What is needed: Begin at the first line below and copy each line exactly, ending with the line where "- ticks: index" appears.

▬▬▬

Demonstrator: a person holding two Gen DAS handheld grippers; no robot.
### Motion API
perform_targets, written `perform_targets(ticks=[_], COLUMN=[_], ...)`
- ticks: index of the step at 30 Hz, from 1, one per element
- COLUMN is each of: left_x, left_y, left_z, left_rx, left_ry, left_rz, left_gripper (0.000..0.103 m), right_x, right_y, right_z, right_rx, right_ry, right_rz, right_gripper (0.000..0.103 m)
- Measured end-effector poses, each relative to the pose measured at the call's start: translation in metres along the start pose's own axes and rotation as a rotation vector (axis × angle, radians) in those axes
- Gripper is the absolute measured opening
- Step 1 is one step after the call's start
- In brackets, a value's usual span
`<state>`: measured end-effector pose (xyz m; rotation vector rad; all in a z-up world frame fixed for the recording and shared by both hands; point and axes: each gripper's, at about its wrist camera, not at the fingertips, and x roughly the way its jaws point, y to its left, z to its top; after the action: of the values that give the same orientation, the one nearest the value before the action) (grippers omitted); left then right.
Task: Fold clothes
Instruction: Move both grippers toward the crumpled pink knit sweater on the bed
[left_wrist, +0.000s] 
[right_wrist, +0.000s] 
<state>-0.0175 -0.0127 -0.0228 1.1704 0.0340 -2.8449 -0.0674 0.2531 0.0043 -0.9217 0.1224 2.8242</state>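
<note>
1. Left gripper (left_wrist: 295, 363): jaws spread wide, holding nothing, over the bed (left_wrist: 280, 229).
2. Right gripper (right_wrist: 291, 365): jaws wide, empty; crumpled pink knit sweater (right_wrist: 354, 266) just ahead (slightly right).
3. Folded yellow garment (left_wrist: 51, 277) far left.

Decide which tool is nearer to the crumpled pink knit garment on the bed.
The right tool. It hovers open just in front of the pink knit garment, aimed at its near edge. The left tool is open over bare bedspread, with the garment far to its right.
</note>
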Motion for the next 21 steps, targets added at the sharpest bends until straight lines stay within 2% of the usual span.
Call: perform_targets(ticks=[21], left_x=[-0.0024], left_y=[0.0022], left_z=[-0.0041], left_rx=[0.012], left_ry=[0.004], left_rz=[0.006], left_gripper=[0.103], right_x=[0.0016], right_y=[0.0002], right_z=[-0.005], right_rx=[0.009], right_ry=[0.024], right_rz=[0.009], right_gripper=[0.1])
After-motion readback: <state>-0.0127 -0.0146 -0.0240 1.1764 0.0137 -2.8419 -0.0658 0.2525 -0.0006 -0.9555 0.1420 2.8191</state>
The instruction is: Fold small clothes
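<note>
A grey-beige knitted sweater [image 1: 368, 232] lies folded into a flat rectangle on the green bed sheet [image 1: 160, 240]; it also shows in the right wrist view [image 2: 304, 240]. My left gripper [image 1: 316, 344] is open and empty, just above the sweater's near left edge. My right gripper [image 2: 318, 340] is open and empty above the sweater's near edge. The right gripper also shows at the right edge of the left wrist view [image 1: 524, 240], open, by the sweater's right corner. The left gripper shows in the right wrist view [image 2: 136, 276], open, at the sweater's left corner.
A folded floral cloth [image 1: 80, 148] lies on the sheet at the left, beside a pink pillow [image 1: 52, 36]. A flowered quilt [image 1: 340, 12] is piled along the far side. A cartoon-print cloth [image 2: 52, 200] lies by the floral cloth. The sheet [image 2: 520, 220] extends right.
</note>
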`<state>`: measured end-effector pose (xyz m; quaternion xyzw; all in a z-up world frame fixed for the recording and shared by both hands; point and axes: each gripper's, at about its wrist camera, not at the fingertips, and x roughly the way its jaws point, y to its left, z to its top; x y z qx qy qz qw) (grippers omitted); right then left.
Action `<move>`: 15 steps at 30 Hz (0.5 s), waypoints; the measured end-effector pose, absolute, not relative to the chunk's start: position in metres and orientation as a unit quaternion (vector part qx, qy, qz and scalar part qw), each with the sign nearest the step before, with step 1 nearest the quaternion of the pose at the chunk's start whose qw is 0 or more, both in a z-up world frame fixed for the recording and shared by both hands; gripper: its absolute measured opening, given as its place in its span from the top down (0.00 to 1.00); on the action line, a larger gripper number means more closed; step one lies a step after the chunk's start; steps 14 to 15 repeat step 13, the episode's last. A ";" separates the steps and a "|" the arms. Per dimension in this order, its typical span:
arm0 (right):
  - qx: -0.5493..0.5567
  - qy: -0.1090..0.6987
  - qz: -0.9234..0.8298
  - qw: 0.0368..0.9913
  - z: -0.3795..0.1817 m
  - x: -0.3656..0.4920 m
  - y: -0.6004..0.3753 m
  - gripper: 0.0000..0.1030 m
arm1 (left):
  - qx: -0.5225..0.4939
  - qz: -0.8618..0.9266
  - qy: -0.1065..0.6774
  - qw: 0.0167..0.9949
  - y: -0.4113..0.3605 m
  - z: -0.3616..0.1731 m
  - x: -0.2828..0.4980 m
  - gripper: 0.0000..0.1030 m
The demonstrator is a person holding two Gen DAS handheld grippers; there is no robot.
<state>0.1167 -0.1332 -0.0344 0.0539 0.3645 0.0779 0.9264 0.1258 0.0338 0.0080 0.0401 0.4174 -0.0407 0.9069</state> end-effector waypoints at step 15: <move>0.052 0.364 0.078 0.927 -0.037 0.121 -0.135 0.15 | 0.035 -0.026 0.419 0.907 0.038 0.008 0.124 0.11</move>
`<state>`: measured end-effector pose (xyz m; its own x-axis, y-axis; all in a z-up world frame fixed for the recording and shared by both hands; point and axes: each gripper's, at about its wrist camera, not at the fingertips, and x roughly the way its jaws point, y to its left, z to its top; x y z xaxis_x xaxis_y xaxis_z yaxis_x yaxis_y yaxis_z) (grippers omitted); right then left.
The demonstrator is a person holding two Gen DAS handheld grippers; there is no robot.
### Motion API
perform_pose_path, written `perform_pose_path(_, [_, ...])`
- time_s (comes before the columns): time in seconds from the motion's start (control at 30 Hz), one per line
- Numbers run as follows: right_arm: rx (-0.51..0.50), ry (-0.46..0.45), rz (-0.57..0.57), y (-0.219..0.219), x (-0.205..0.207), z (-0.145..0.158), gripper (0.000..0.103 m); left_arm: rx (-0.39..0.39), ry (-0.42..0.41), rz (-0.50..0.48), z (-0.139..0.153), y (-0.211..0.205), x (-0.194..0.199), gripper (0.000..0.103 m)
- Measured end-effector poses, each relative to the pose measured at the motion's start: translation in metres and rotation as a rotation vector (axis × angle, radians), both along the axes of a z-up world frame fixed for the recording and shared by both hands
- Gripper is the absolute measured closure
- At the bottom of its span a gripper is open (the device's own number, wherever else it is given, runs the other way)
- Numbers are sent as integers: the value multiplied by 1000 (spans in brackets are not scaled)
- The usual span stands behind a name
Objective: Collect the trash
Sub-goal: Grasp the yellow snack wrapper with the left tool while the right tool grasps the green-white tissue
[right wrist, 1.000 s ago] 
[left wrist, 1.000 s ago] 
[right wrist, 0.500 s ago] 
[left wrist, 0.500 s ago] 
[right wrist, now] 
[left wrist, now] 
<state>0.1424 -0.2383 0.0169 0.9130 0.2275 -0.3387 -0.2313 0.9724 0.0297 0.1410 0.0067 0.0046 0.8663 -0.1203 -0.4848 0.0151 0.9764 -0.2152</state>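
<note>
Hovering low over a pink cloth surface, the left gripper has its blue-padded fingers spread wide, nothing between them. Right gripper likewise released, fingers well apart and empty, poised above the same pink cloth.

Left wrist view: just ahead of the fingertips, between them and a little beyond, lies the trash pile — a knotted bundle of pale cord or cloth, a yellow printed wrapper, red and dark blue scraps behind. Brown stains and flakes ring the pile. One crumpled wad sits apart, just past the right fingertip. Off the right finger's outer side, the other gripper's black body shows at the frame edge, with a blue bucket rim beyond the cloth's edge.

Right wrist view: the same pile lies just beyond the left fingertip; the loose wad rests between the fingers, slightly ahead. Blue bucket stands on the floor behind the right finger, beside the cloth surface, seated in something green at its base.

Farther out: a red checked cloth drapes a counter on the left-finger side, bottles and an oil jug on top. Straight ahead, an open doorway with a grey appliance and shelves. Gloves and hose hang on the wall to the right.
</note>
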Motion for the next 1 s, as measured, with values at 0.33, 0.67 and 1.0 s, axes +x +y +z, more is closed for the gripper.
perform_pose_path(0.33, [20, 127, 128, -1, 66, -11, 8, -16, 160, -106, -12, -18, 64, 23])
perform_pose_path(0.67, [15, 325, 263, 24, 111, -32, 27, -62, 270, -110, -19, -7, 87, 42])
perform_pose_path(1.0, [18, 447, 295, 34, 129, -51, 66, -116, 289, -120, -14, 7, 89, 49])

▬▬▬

Task response:
Demonstrator: a person holding two Gen DAS handheld grippers; no robot.
### Motion API
perform_targets, written `perform_targets(ticks=[_], COLUMN=[_], ...)`
- ticks: index of the step at 30 Hz, from 1, one per element

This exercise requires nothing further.